I'm Australian and I'm all for peeling back and making transparent all the comings and goings of public officials (within reason) - they deserve a good return, a hefty return even, for dedicated public service .. and they deserve to know that there's a hammer waiting for any betrayal of public trust, shady financial dealings (while in office), etc.
As a "known in advance covenant" that's not altogether unreasonable, raises the bar for would be Trumpesque grifters, and allows for privacy for those not seeking access to public offices, trust, and cookie jars.
dataflow · 16 days ago
I still don't understand what that has to do with encryption. Are these two separate policy proposals, one for GPS tracking and one for encryption, that this person is supporting?
bondarchuk · 16 days ago
Think about why do governments want to ban encryption? Because they want to know everything about you all the time. Collecting information on someone such as their location is of the same order.
gpvos · 16 days ago
It may be of the same order, but it is a different thing. No one, not even techies like here on HN, are going to see his actions as valid.
bondarchuk · 16 days ago
He has to use a different method because obviously he does not have a backdoor into the prime minister's phone. The fact that "obviously wrong" invasive methods have to be used (now) to imitate something that the prime minister want to apply to every citizen (except himself and his buddies) in the future can be seen as part of the point.
gpvos · 16 days ago
Yes, but that also means he both goes too far (for people like me who might sympathize with him) and loses the connection with the original issue, creating his own communication problem. Yes, it is good and necessary to show politicians what they are doing to the citizens they are supposed to represent, but that does not justify all means.
wqaatwt · 16 days ago
It’s not fundamentally different than indiscriminately scanning everyone’s private communication (what the Danish government is trying to accomplish on the EU level)
gpvos · 16 days ago
I think we'll keep disagreeing on what "fundamentally different" means. Agreed that the Danish gov't proposals are reprehensible and deserve counteraction.
dataflow · 16 days ago
> Think about why do governments want to ban encryption? Because they want to know everything about you all the time.
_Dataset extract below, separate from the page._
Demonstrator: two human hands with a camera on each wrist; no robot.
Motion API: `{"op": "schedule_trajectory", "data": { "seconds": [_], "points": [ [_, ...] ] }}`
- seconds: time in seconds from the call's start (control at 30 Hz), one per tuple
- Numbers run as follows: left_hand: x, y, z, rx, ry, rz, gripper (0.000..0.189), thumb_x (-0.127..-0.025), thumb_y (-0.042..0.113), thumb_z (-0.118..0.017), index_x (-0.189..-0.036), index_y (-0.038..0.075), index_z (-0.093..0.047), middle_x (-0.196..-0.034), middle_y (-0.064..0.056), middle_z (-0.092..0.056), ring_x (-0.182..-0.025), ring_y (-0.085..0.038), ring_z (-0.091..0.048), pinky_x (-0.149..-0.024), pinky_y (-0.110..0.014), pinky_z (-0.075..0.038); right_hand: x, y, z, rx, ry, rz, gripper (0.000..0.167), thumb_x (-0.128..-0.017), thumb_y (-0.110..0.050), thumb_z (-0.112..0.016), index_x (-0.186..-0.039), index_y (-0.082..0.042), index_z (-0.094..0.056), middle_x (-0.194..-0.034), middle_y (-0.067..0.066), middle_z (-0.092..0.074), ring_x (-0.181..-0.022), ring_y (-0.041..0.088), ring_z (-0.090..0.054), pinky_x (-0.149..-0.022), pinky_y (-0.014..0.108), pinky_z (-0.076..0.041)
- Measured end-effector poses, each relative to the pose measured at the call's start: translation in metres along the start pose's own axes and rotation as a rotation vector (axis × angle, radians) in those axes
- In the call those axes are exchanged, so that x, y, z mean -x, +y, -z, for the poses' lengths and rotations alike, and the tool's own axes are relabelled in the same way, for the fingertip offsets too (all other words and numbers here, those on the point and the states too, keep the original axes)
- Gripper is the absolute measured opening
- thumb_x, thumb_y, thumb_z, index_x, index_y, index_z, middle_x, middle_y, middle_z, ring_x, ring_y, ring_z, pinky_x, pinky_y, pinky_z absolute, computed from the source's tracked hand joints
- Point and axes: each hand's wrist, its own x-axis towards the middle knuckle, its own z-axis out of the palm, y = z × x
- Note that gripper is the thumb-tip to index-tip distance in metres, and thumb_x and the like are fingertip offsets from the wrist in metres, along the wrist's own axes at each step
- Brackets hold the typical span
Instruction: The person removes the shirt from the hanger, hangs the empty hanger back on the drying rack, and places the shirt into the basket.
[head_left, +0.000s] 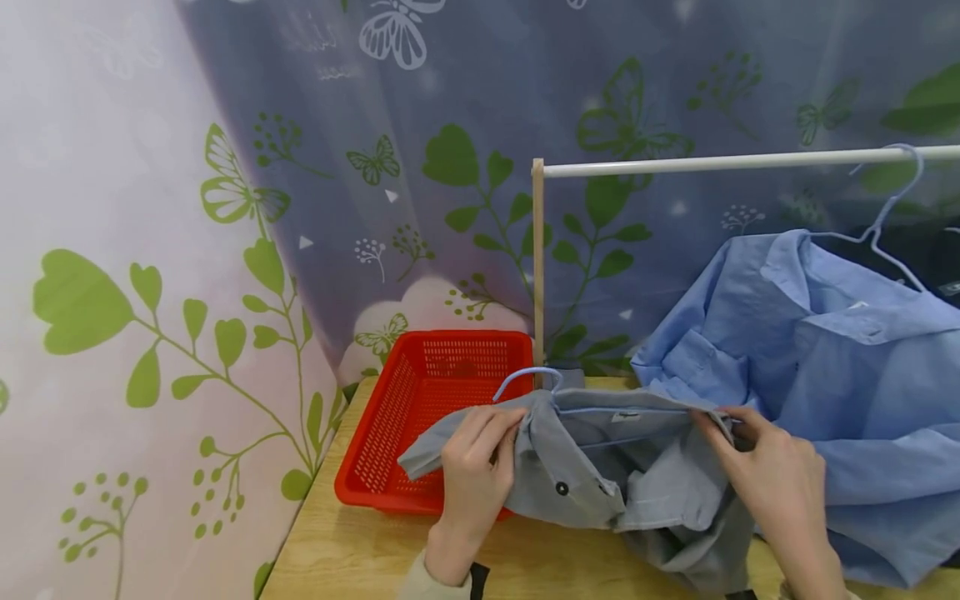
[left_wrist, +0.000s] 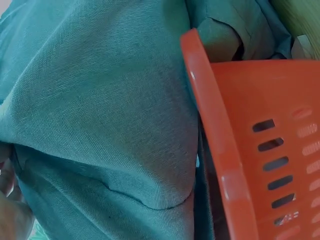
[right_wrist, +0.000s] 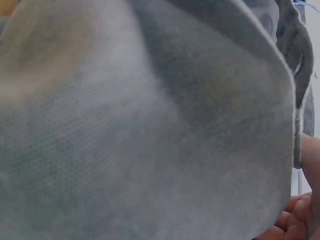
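A grey shirt (head_left: 558, 492) with dark buttons hangs between my two hands, a light blue hanger (head_left: 531, 372) inside it with its hook rising above the collar. My left hand (head_left: 480, 458) pinches the cloth beside the collar, left of the hook. On the other side, my right hand (head_left: 776, 475) grips the shirt's upper right edge between thumb and fingers. In the left wrist view the grey cloth (left_wrist: 110, 110) fills the left half, against the basket's rim. The right wrist view is mostly covered by a near fold of cloth (right_wrist: 165, 140).
A red plastic basket (head_left: 433, 335) stands on the wooden table (head_left: 315, 542), partly behind the shirt. At right, a blue shirt (head_left: 847, 375) hangs on a hanger from a white rail (head_left: 712, 163) with a wooden post (head_left: 538, 267). A patterned curtain (head_left: 465, 75) covers the back.
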Motion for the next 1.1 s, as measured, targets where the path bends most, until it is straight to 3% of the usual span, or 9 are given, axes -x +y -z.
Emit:
{"op": "schedule_trajectory", "data": {
  "seconds": [0.27, 0.47, 0.57, 0.63, 0.73, 0.87, 0.93, 1.0, 1.1],
  "points": [
    [0.000, 0.001, 0.000, 0.013, 0.000, -0.006, 0.014, -0.091, -0.005, -0.069, -0.099, 0.004, -0.076, -0.084, -0.005, -0.068, -0.077, -0.019, -0.066, -0.072, -0.026, -0.057, 0.002, 0.002, 0.002, -0.026, 0.090, -0.002, 0.053, -0.097, -0.051, -0.063, -0.110, -0.002, -0.076, -0.075, 0.019, -0.073, -0.043, 0.021, -0.045, -0.045, 0.036, -0.035],
    [0.000, -0.002, 0.003, 0.020, 0.001, 0.019, 0.017, -0.086, -0.009, -0.072, -0.098, 0.003, -0.076, -0.087, -0.007, -0.069, -0.075, -0.020, -0.066, -0.070, -0.026, -0.056, 0.002, 0.004, 0.002, -0.065, 0.195, 0.047, 0.048, -0.099, -0.041, -0.064, -0.062, -0.012, -0.058, -0.044, -0.002, -0.031, -0.038, 0.016, -0.023, -0.043, 0.031, -0.020],
    [0.000, -0.005, 0.004, 0.031, 0.001, 0.032, 0.021, -0.084, -0.012, -0.073, -0.099, 0.003, -0.076, -0.088, -0.007, -0.070, -0.074, -0.019, -0.064, -0.067, -0.024, -0.054, 0.000, 0.006, 0.004, -0.127, 0.209, 0.047, 0.050, -0.099, -0.036, -0.067, -0.057, -0.013, -0.052, -0.043, -0.004, -0.028, -0.038, 0.014, -0.021, -0.042, 0.029, -0.019],
    [0.000, -0.007, 0.006, 0.043, 0.003, 0.043, 0.021, -0.086, -0.012, -0.071, -0.101, 0.003, -0.076, -0.090, -0.007, -0.070, -0.075, -0.019, -0.065, -0.067, -0.023, -0.054, -0.001, 0.008, 0.007, -0.194, 0.173, 0.003, 0.043, -0.099, -0.037, -0.067, -0.065, -0.011, -0.063, -0.042, -0.005, -0.027, -0.037, 0.013, -0.021, -0.040, 0.029, -0.020],
    [0.000, -0.010, 0.007, 0.064, 0.004, 0.065, 0.022, -0.089, -0.011, -0.068, -0.104, 0.004, -0.076, -0.091, -0.007, -0.070, -0.077, -0.019, -0.065, -0.069, -0.022, -0.054, -0.004, 0.012, 0.011, -0.329, 0.047, -0.109, 0.042, -0.100, -0.044, -0.063, -0.099, -0.005, -0.079, -0.043, -0.006, -0.027, -0.037, 0.013, -0.022, -0.037, 0.031, -0.023],
    [0.001, -0.013, 0.009, 0.079, 0.002, 0.093, 0.023, -0.089, -0.012, -0.066, -0.104, 0.004, -0.076, -0.092, -0.007, -0.070, -0.081, -0.020, -0.067, -0.074, -0.023, -0.056, -0.008, 0.021, 0.013, -0.533, -0.126, -0.212, 0.061, -0.102, -0.047, -0.056, -0.139, 0.002, -0.057, -0.067, -0.024, -0.055, -0.053, -0.006, -0.041, -0.047, 0.022, -0.041],
    [0.001, -0.013, 0.009, 0.080, 0.002, 0.103, 0.024, -0.088, -0.013, -0.067, -0.103, 0.003, -0.076, -0.092, -0.008, -0.071, -0.082, -0.020, -0.068, -0.076, -0.024, -0.057, -0.009, 0.025, 0.012, -0.628, -0.173, -0.216, 0.062, -0.104, -0.042, -0.054, -0.142, 0.007, -0.050, -0.085, -0.032, -0.059, -0.071, -0.015, -0.049, -0.060, 0.013, -0.047],
    [0.001, -0.012, 0.010, 0.082, -0.001, 0.118, 0.024, -0.087, -0.014, -0.067, -0.102, 0.003, -0.076, -0.092, -0.007, -0.071, -0.083, -0.020, -0.069, -0.077, -0.024, -0.058, -0.010, 0.030, 0.011, -0.730, -0.201, -0.210, 0.045, -0.105, -0.036, -0.054, -0.138, -0.006, -0.059, -0.095, -0.032, -0.062, -0.089, -0.018, -0.053, -0.074, 0.008, -0.048],
    [0.001, -0.012, 0.010, 0.083, -0.004, 0.134, 0.025, -0.088, -0.014, -0.066, -0.102, 0.003, -0.076, -0.093, -0.008, -0.071, -0.084, -0.020, -0.069, -0.078, -0.024, -0.058, -0.011, 0.036, 0.009, -0.933, -0.229, -0.209, 0.018, -0.105, -0.027, -0.055, -0.114, -0.028, -0.072, -0.090, -0.025, -0.068, -0.086, -0.008, -0.061, -0.071, 0.012, -0.051]
  ]
}}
Or, say, because they want a judicial warrant to be sufficient for obtaining someone's information without their consent?
> Collecting information on someone such as their location is of the same order.
Huh? This sounds crazy.
bondarchuk · 16 days ago
It's not that complicated. Minister wants to remove citizens privacy. Protester invades privacy of minister in response. On the one hand I agree that gps-tracking is not exactly the same as analyzing people's messages, on the other hand one can often infer whereabouts through messaging services indirectly or even directly such as when people share their gps location with one another (a feature that e.g. whatsapp has).
Anyway, apparently this Peter Hummelgaard has said:
"I indisputably believe that surveillance creates an increased sense of security ... and given that the prerequisite for freedom is security, yes, I believe that more surveillance equates to more freedom"
so I think you will find it easier to understand these kinds of protest actions if you consider them in the context of privacy vs. surveillance more broadly conceived.
(source for quote https://mastodon.social/@chatcontrol/115314954743042414 -> https://www.dr.dk/lyd/special-radio/prompt/prompt-2025/egois...)
dataflow · 16 days ago
> It's not that complicated. Minister wants to remove citizens privacy. Protester invades privacy of minister in response.
"It's not that complicated"... indeed?
Privacy was a thing long before encryption even existed. So were stalking, wiretapping, etc. That whole time, judicial warrants had always been legally and practically adequate for obtaining and reviewing evidence that was physically accessible. (And for arresting stalkers and wiretappers.)
Encryption changed all that. It effectively undermined the ability of warrants to do their job.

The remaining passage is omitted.